→ **What to do**
Your task is to repeat the data exactly, every line of it.

→ **Supplied material**
BEGIN
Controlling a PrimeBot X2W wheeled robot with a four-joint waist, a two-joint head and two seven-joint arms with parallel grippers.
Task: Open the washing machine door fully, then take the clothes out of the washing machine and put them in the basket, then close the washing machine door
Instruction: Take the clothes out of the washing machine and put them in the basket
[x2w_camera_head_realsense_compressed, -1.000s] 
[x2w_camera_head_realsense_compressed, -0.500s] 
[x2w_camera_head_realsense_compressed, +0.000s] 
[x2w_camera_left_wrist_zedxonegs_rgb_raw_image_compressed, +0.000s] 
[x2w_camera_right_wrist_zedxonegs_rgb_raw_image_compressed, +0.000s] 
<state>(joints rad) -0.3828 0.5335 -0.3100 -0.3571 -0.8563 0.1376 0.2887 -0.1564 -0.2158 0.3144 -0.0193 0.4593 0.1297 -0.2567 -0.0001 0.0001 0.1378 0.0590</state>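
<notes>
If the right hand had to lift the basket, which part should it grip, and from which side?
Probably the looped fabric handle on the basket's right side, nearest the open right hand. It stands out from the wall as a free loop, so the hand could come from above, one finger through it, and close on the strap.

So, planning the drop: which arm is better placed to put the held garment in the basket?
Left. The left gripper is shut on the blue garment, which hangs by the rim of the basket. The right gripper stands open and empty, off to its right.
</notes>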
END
→ **Exercise output**
Controlling a PrimeBot X2W wheeled robot with a four-joint waist, a two-joint head and two seven-joint arms with parallel grippers.
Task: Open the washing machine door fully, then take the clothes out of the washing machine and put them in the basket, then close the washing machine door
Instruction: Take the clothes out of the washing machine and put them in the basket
[x2w_camera_head_realsense_compressed, -1.000s] 
[x2w_camera_head_realsense_compressed, -0.500s] 
[x2w_camera_head_realsense_compressed, +0.000s] 
[x2w_camera_left_wrist_zedxonegs_rgb_raw_image_compressed, +0.000s] 
[x2w_camera_right_wrist_zedxonegs_rgb_raw_image_compressed, +0.000s] 
<state>(joints rad) -0.3828 0.5335 -0.3100 -0.3571 -0.8563 0.1376 0.2887 -0.1564 -0.2158 0.3144 -0.0193 0.4593 0.1297 -0.2567 -0.0001 0.0001 0.1378 0.0590</state>
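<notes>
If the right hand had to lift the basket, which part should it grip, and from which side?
Probably the looped fabric handle on the basket's right side, nearest the open right hand. It stands out from the wall as a free loop, so the hand could come from above, one finger through it, and close on the strap.

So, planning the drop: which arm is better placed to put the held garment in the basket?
Left. The left gripper is shut on the blue garment, which hangs by the rim of the basket. The right gripper stands open and empty, off to its right.
</notes>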

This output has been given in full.